No, it is not an extremely low bar. Because first there needs to be an agreement between two or more people to commit a crime, and its existence has to be proven beyond a reasonable doubt. Then, there has to be an overt act in furtherance of the conspiracy.
Although circumstantial evidence can be used to prove the existence of an agreement, And here is what CA jury instructions say about circumstantial evidence:
Someone visiting a bank might be casing the place, but that is hardly the only reasonable conclusion.
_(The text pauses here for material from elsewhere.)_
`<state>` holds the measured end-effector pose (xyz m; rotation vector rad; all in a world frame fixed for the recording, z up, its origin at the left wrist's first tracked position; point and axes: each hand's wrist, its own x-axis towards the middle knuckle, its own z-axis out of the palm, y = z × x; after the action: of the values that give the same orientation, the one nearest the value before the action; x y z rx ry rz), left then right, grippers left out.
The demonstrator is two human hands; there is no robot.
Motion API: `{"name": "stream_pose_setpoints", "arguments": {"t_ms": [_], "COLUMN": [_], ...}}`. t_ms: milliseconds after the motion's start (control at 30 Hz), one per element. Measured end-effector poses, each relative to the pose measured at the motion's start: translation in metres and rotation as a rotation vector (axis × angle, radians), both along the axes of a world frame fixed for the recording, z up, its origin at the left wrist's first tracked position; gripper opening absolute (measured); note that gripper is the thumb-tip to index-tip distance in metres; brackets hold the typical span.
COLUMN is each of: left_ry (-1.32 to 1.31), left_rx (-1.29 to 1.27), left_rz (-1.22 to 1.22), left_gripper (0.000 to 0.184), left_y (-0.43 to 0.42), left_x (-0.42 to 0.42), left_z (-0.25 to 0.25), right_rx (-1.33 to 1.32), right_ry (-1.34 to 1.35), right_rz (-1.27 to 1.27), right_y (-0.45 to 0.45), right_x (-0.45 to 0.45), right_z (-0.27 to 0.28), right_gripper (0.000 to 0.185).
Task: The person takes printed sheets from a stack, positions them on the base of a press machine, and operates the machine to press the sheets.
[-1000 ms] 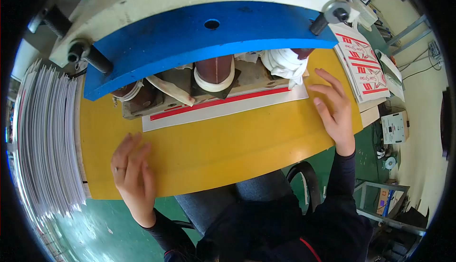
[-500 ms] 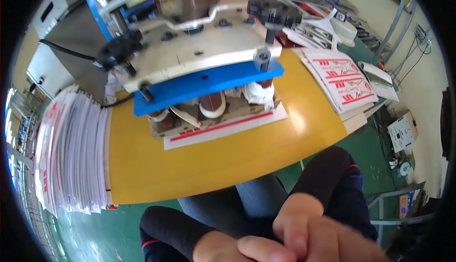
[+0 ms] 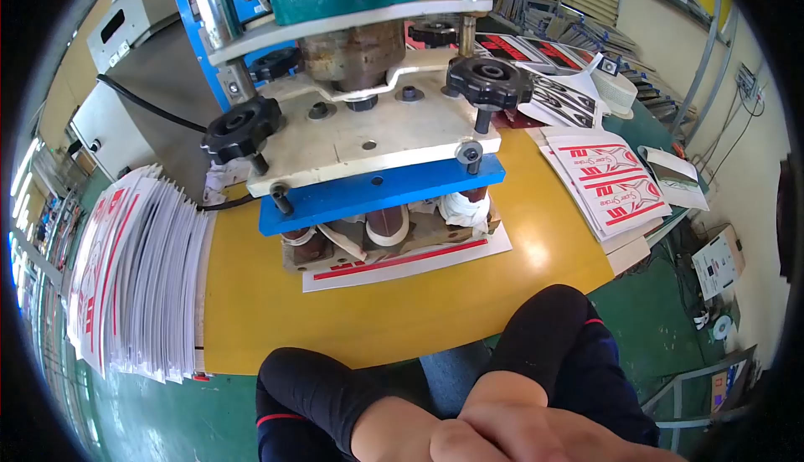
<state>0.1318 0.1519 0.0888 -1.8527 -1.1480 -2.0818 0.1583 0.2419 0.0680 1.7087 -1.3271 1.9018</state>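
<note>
Low at the bottom edge, my left hand (image 3: 459, 443) and my right hand (image 3: 536, 435) meet over my lap. The right hand lies against the left with its fingers bent inward. Anything between them is hidden, and the left fingers are covered or cut off by the frame. Neither hand touches the table. Ahead stands a press (image 3: 360, 131) with a teal cylinder, a pale plate and a blue plate (image 3: 381, 198). Under the blue plate sit brown rounded pieces on a worn block (image 3: 335, 252). A white sheet with a red stripe (image 3: 402, 267) lies beneath the block.
The yellow tabletop (image 3: 352, 320) curves in front of me. A tall stack of white printed sheets (image 3: 155, 286) stands at the left, and a flatter pile of red-printed sheets (image 3: 611, 181) lies at the right. A black cable (image 3: 151, 106) hangs by a grey cabinet. Black knobs (image 3: 490, 83) top the press.
My view has tilted up, so the press and table sit lower and more of the teal cylinder shows. My hands stay together, with their fingers further out of frame.
</note>
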Motion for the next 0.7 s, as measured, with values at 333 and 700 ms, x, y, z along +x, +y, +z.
{"name": "stream_pose_setpoints", "arguments": {"t_ms": [333,700], "left_ry": [-0.002,-0.009], "left_rx": [0.036,0.053], "left_rz": [-0.045,-0.100], "left_gripper": [0.020,0.022], "left_y": [0.000,0.002], "left_x": [0.001,0.008], "left_z": [-0.004,-0.007], "right_rx": [0.004,0.005], "right_ry": [-0.031,-0.055], "right_rz": [0.018,0.057], "right_y": [0.004,-0.006], "right_x": [-0.001,-0.002], "right_z": [-0.006,-0.009], "right_gripper": [0.039,0.041]}}
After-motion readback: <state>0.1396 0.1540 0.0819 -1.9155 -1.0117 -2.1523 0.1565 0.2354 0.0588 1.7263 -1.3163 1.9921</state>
So, your concern is misplaced.
The trouble here is that if you’re of the right frame of mind, or can be convinced as such by the prosecutor, almost anything that a person says can be taken as pointing to a the reasonable conclusion that there’s a conspiracy.
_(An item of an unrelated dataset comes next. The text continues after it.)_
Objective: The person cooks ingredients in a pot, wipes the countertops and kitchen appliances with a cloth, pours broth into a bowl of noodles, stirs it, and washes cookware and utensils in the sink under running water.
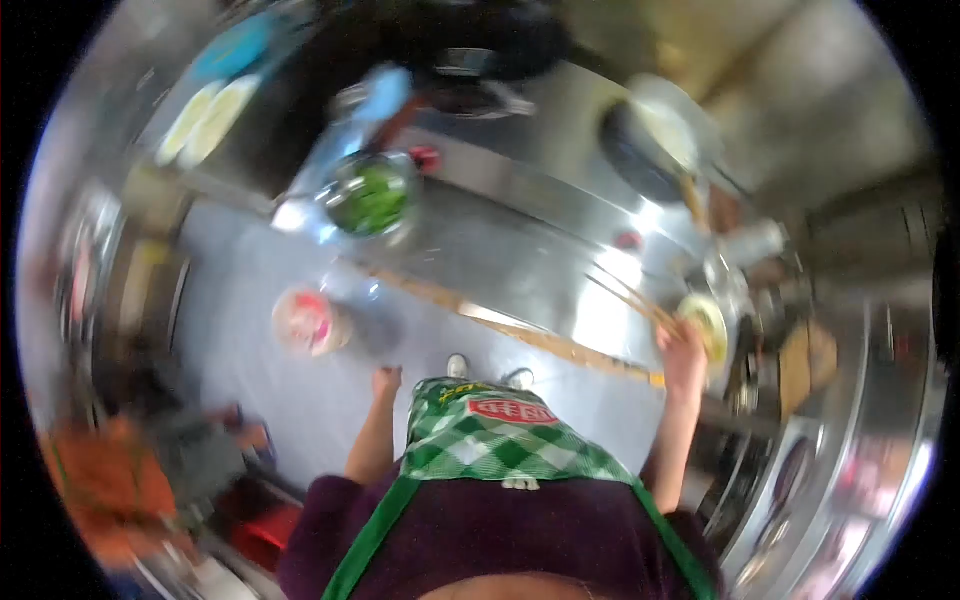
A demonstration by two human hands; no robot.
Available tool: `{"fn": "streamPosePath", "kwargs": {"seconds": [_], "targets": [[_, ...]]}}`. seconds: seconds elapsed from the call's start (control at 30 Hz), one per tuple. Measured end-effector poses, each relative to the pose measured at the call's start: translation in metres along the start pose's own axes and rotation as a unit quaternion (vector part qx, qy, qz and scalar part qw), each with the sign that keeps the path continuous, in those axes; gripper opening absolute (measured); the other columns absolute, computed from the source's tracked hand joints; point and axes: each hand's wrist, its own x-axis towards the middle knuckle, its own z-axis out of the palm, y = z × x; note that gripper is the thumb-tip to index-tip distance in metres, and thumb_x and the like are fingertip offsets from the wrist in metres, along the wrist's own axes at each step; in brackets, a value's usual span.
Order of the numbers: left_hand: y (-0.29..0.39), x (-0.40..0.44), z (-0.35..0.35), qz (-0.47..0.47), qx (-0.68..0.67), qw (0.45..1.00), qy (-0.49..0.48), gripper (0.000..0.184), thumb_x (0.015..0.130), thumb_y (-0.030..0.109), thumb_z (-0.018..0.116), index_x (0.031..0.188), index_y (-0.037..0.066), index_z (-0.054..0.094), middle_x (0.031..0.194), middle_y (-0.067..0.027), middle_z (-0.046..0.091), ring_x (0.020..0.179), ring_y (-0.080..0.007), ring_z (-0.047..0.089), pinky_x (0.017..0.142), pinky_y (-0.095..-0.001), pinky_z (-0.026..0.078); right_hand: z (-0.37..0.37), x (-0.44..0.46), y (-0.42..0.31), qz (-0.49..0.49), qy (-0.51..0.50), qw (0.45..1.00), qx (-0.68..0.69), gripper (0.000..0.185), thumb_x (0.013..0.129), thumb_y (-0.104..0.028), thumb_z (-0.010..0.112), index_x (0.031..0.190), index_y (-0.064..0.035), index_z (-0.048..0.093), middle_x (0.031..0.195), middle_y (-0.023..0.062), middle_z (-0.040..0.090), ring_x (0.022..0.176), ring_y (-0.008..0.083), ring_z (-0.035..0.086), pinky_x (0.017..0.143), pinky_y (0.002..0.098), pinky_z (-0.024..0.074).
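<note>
green leaves [376, 198] in a metal bowl [338, 195] at the left of the steel counter [480, 255]; against the grey floor [230, 270], a white tub [305, 325] with red-pink markings; far right, brown cardboard [808, 368]; top left, something blue [236, 46], blurred.

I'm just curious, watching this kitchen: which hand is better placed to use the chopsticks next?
Probably the right hand: it grips the chopsticks by the steel counter, while the left hand is down beside the apron, away from them.
</note>
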Motion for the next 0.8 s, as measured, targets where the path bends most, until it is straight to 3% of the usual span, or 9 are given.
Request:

Me going to a bank, when I have money problems, and perhaps talking or texting about banks and money problems can be taken several ways. And especially if the crime in question hasn’t been committed at all, it’s really hard to prove they were going to commit the crime.
Aren't you ignoring this part: "If you can draw two or more reasonable conclusions from the circumstantial evidence, and one of those reasonable conclusions points to innocence and another to guilt, you must accept the one that points to innocence"?
And that would depend on the framing the prosecution uses and the quality of the jury. If you select properly, choosing people who aren’t able to tell the difference between vague discontent and an actual plan. It’s not at all clear that the usual retirees and unemployed who usually populate jury pools are going to make the fine distinctions that would allow that standard to actually hold. Especially given that the PF imagery and public statements would be off putting to most jurors. If the prosecutor is smart, when he’s talking about the flag poles, he’s going to make sure that the fascist symbols are clearly visible. Those kinds of things can be provocative in the minds of jurors.
To go to the bank example, if you and I visit a bank, and then I text you about money problems, and how a sudden windfall of money would solve my problems, and you say something like yeah that would be nice, in the hands of a good prosecutor, that’s motive right there. Now either one of us caught with common items that could have some use in a bank robbery are potentially in actual conspiracy. After all, why would an innocent person have these items in their trunk.